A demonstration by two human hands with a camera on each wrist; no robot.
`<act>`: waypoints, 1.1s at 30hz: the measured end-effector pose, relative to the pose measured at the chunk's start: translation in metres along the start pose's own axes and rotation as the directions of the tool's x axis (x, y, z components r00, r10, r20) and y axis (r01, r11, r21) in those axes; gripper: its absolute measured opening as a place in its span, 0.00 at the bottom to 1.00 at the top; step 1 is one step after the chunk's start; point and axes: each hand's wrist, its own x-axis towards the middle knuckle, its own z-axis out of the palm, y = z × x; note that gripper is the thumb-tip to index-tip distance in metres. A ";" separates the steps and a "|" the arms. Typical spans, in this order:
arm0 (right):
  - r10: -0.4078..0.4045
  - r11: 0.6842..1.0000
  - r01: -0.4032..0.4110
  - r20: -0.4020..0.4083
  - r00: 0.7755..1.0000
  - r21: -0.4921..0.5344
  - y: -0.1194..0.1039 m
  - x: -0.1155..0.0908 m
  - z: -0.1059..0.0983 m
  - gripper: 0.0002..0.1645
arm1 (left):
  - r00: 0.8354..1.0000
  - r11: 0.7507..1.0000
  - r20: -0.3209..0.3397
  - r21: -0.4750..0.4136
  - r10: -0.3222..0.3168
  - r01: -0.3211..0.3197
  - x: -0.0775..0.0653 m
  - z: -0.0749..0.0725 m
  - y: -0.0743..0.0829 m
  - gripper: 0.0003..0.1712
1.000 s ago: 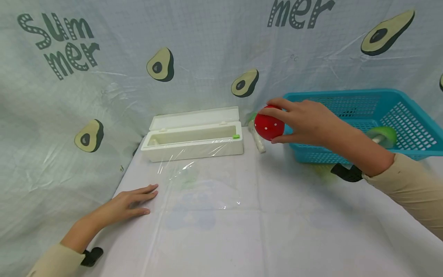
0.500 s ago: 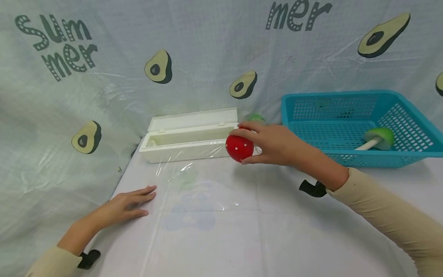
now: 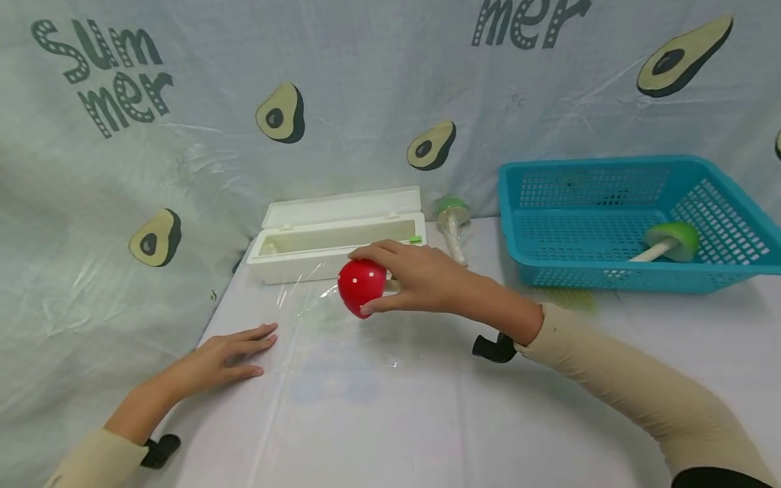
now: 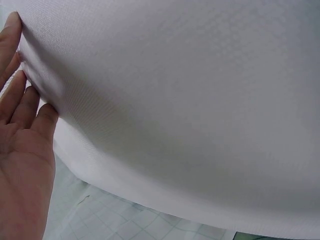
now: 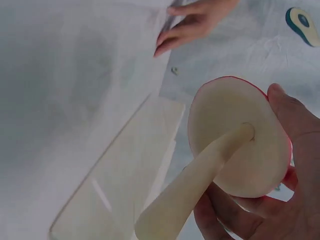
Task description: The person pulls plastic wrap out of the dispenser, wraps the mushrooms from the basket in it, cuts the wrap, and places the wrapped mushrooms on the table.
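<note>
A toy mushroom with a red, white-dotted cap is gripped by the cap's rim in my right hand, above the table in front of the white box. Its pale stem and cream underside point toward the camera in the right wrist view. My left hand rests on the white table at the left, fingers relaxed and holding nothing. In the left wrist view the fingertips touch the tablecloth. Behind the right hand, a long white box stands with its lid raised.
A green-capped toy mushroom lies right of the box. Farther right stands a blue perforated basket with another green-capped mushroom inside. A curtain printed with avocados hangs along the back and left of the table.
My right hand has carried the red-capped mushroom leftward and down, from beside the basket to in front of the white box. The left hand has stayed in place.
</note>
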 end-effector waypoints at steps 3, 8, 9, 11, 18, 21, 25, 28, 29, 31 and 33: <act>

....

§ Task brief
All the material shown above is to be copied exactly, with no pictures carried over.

§ Solution to the exercise
A demonstration by two human hands with a camera on each wrist; no robot.
`<act>`: waypoints, 1.1s at 30hz: the measured end-effector pose, relative to the pose measured at the chunk's start: translation in metres along the start pose's own axes and rotation as the directions of the tool's x axis (x, y, z components r00, r10, r20) and y axis (r01, r11, r21) in those axes; gripper: its absolute measured opening as a place in its span, 0.00 at the bottom to 1.00 at the top; step 1 is one step after the chunk's start; point and axes: each hand's wrist, its own x-axis towards the middle knuckle, its own z-axis out of the palm, y = z × x; note that gripper is the thumb-tip to index-tip distance in metres. A ";" separates the steps and a "|" the arms. Typical spans, in this order:
arm0 (right):
  - r10: -0.4078..0.4045
  - r11: 0.6842..1.0000
  - r01: -0.4032..0.4110
  - r20: -0.4020..0.4083
  - r00: 0.7755..1.0000
  - r21: -0.4921..0.5344
  - y: -0.1194..0.1039 m
  - x: -0.1155..0.0908 m
  - z: -0.1059..0.0983 m
  - gripper: 0.0002..0.1645
arm1 (left):
  - r00: 0.8354..1.0000
  - r11: 0.7507..1.0000
  - r20: -0.3209..0.3397
  - r21: -0.4750..0.4136
  - r10: -0.3222..0.3168
  - r01: -0.3211..0.3197
  - x: -0.0775..0.0653 m
  - z: -0.0749..0.0725 m
  - y: -0.0743..0.0829 m
  - gripper: 0.0003..0.1712
1.000 s ago: 
0.500 s ago: 
now: 
now: 
now: 
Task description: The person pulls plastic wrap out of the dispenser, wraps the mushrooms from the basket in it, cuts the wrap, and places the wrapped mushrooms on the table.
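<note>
A toy mushroom with a red, white-dotted cap is gripped by the cap's rim in my right hand, above the table in front of the white box. Its pale stem and cream underside point toward the camera in the right wrist view. My left hand rests on the white table at the left, fingers relaxed and holding nothing. In the left wrist view the fingertips touch the tablecloth. Behind the right hand, a long white box stands with its lid raised.
A green-capped toy mushroom lies right of the box. Farther right stands a blue perforated basket with another green-capped mushroom inside. A curtain printed with avocados hangs along the back and left of the table.
My right hand has carried the red-capped mushroom leftward and down, from beside the basket to in front of the white box. The left hand has stayed in place.
</note>
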 end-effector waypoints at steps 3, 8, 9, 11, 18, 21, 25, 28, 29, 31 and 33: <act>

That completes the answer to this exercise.